Silah sıktılar. Taş attılar. Molotof kokteyli attılar. Sadece kamu mallarına değil; binlerce sivil vatandaşın malına mülküne zarar verdiler. Bu nedenle başları kesilmelidir. Bu saatten sonra, Türkiye’de Sarı Yelek hayali kuranların sonu, Sarı Etek olur… Bu cümleyi fakir kardeşinize Alim Koptur adlı seyircimiz göndermiş… Çok hoşuma gitti. Sizler ile paylaşmak istedim…
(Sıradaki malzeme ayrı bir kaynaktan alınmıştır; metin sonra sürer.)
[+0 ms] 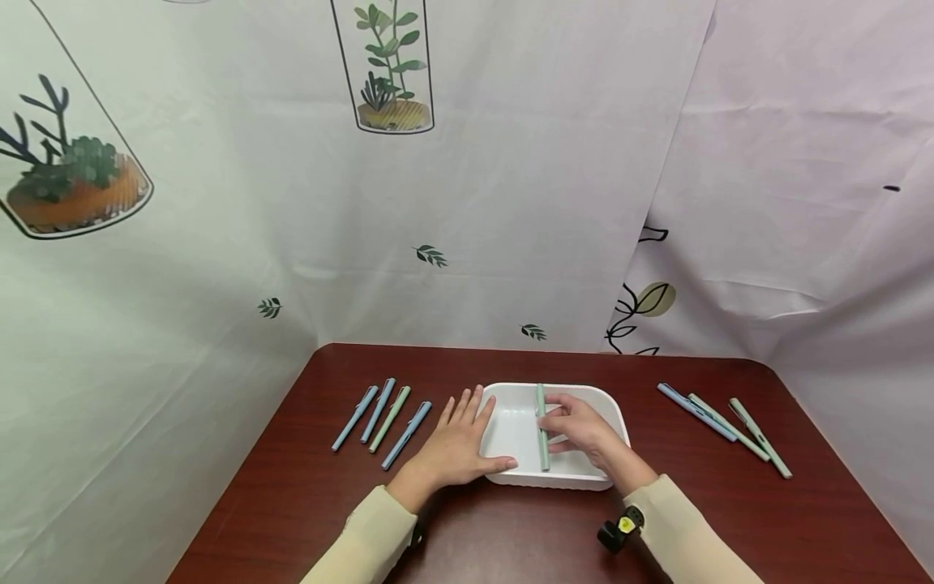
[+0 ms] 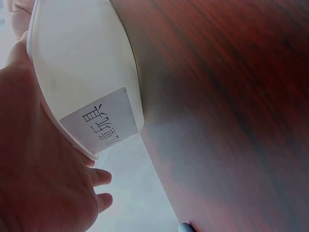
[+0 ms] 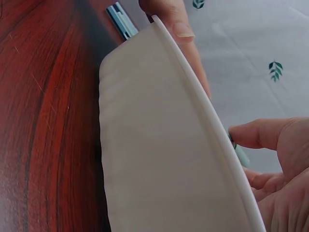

Gezi Direnişi’ne katılanların başlarının kesilmesi gerektiğini söyleyen ve olur da Fransa’dan başlayarak Avrupa’nın çeşitli kentlerine ve hatta İsrail’e sıçrayan Sarı Yelek Hareketi (Mouvement des Gilets) Jaunes) Türkiye’ye yansırsa müstakbel Türk sarı yeleklilere sarı etek giydirileceğini muştulayan Erkan Tan’ın Türkiye’nin istikrarlı ve çizgisini bozmayan bir yazarı ve yorumcusu olduğunu söylemem garibinize gitmiş olabilir. Muhtemeldir; bir kinaye, bir şaka arıyorsunuz sözlerimde, ama yok. Erkan Tan, istikrarlı bir şekilde iktidarların sözlerini tekrar eden, çizgisinden şaşmayan bir “sahibinin sesidir” Çizgisini hiç ama hiç bozmaz: Dün iktidar Fethullah Gülen ile sıkı fıkıyken Gülen’e övgüler düzer; bugün Gezi’nin arkasında FETÖ mensubu kahpeler olduğunu yazar. Siz bunların yanardönerlik olduğunu vb. düşünebilirsiniz ama yanılıyorsunuz. Erkan Tan; tıpkı Rasim Ozan Kütahyalı, Nagehan Alçı ya da Engin Ardıç gibi basınımızın istikrarlı kalemlerindendir, hepsi birer sahibinin sesidirler; Allah eksiklikliklerini vermesin, başımızdan eksik etmesin hiçbirini.
Yeri gelmişken sorayım, siz hiç Sahibinin Sesi (His Master’s Voice) marka gramofona rasgeldiniz mi? Bende bir tane var. Rahmetli babam hediye etmişti. Aynı markanın 78 devirli taş plakları da var, meraklıları bilirler. Markanın logosundaki köpeciği de hatırlamışsınızdır o zaman…
Etek Giydirmek
Aslında bu hafta, Gezi Direnişi, Sarı Yelekliler ya da yukarıda sadece birkaç tanesinin adını zikredebildiğim hominidae’ler üzerine yazma niyetinde değilim. Şu etek giydirmek üzerinde bir iki paragraf yazıp gideceğim izninizle.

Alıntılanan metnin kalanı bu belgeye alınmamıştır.